Dans une étude historique publiée dans Cell Reports Medicine 1, une équipe de recherche internationale a réuni des données probantes sur 329 patients ayant pris des antibiotiques dans le mois précédant le début du blocage du PD-1, ce qui a entraîné des conséquences négatives.
En tant que cinquième cancer le plus répandu au monde, le cancer gastrique avancé est la troisième principale cause de mortalité par cancer à l'échelle internationale. 2
Un écart de survie dévoilé par une analyse
L'analyse multicentrique a démontré que 44 à 46 % des patients atteints d'un cancer gastrique avancé avaient pris des antibiotiques dans les 28 jours précédant l'immunothérapie. Ce groupe ayant pris des antibiotiques au préalable (pATB) a enregistré des taux de réponse nettement inférieurs (1,5 % contre 11,8 %) et une durée de survie moindre par rapport au groupe non pATB après l'administration de traitements (sidenote: Anti-PD-1 inhibiteurs de points de contrôle (checkpoints) du système immunitaire, qui va lever l’inactivation par la tumeur du système de reconnaissance lié à la protéine PD-1 présente à la surface des lymphocytes T. L’efficacité du système immunitaire contre les cellules tumorales est restaurée. ) (pembrolizumab ou nivolumab).

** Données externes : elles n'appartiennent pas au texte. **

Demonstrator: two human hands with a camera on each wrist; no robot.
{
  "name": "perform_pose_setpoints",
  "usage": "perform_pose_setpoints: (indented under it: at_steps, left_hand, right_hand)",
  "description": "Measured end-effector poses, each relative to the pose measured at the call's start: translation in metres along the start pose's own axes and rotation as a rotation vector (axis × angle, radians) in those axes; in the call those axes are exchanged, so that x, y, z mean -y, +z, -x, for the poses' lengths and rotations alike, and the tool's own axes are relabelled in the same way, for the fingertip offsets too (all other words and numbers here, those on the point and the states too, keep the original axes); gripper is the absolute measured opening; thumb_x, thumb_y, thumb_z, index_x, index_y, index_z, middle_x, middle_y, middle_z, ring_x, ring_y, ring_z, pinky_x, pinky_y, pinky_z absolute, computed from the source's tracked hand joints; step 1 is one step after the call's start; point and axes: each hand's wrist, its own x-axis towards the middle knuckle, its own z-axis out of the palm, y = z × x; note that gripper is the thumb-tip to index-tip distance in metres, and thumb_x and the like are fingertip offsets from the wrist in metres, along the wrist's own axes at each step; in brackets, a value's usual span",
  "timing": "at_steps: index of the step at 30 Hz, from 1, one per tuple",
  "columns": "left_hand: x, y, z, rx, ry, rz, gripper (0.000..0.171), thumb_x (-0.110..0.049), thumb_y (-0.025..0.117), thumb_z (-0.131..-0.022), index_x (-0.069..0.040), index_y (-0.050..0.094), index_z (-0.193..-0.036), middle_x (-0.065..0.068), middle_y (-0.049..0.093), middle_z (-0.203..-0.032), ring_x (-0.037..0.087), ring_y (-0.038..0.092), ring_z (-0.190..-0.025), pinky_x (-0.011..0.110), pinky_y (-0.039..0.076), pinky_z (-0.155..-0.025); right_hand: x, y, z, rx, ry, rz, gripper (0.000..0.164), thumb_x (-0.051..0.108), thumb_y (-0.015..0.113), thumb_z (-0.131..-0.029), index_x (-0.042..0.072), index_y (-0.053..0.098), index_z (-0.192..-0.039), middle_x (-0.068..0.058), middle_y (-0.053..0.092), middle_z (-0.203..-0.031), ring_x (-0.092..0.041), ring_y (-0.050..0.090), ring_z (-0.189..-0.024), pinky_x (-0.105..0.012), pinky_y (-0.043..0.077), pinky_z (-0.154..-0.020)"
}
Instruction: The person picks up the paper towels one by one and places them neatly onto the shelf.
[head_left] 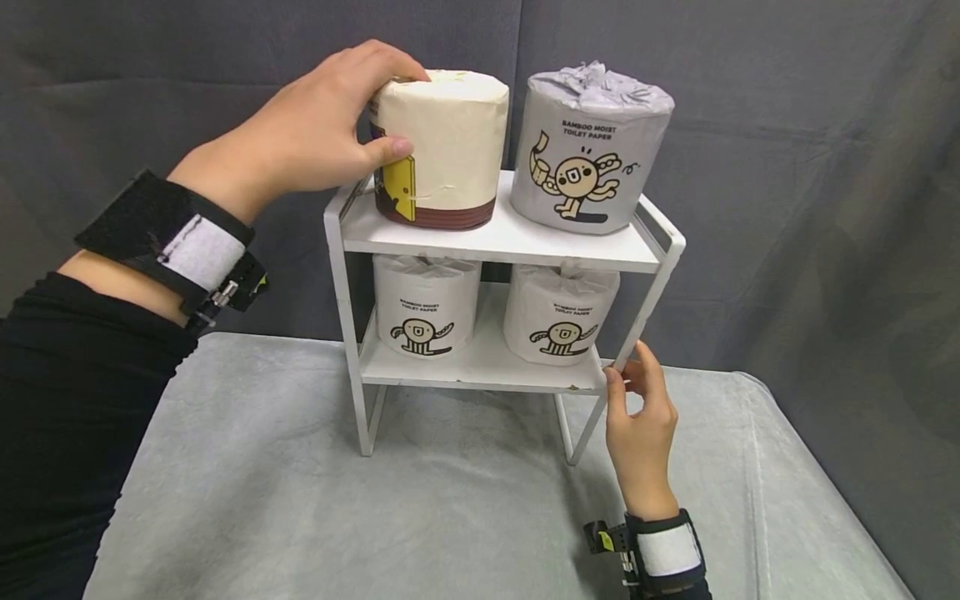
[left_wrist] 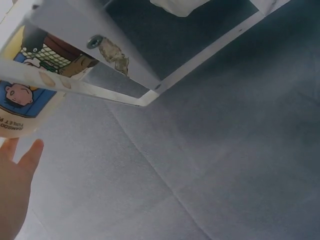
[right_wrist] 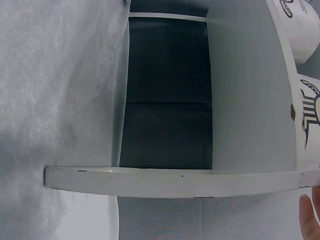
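Note:
A white two-tier metal shelf rack stands with wrapped toilet paper rolls on both tiers. My left hand holds a cream toilet paper roll at the left of the top tier, thumb on its front and fingers over its upper left side. In the left wrist view, cartoon print shows on that roll. Beside it sits a grey-lilac toilet paper roll, leaning slightly right. Down at the lower tier's right front corner, my right hand grips the rack's front leg between thumb and fingers.
Two white toilet paper rolls, one at left and another roll at right, sit on the lower tier. A light grey cloth covers the table. Dark grey fabric hangs behind the rack.

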Motion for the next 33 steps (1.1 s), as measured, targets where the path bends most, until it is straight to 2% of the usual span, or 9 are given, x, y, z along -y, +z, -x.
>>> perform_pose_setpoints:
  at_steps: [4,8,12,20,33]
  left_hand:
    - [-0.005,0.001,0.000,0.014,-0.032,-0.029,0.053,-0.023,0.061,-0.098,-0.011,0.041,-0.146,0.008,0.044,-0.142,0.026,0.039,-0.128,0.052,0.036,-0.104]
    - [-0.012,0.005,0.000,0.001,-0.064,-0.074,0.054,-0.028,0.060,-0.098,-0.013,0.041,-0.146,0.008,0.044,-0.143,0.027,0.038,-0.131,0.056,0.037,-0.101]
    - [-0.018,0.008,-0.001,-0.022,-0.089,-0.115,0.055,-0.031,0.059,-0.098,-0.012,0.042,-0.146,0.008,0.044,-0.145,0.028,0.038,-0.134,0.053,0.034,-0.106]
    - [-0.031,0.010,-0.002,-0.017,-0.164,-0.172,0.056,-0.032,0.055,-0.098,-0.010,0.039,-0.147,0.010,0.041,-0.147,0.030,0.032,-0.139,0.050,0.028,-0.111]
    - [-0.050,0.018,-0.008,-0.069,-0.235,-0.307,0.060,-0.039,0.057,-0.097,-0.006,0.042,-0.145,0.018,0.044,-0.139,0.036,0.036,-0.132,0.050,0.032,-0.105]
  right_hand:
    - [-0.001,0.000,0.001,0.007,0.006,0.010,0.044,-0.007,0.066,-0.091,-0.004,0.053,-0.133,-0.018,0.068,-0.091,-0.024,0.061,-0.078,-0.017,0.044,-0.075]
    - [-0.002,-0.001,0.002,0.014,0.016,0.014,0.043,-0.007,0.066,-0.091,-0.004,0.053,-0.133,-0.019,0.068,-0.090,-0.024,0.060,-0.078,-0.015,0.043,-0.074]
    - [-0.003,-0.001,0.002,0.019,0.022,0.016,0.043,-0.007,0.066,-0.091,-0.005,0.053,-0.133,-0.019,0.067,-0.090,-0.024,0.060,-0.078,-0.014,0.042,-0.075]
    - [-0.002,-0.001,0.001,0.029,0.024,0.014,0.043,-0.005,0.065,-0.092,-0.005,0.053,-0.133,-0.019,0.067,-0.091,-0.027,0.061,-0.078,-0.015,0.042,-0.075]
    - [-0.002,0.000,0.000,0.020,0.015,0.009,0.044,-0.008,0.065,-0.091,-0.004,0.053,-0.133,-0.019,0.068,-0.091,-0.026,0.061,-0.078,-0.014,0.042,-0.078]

Étonnamment, aucune différence de survie n'a été constatée avec le groupe ayant reçu des antibiotiques avant la chimiothérapie (N=101 patients ayant reçu de l'irinotécan comme chimiothérapie), ce qui indique des mécanismes spécifiques à l'immunothérapie.
Perturbation du microbiome et du système immunitaire
Pour comprendre ces mécanismes, l'équipe a réalisé un séquençage des gènes du microbiome sur de l'ADN génomique bactérien extrait d'échantillons de selles prélevés chez 24 patients traités par anti-PD-1. Cela a permis de quantifier les espèces de bactéries et les changements d'abondance bactérienne dus aux antibiotiques.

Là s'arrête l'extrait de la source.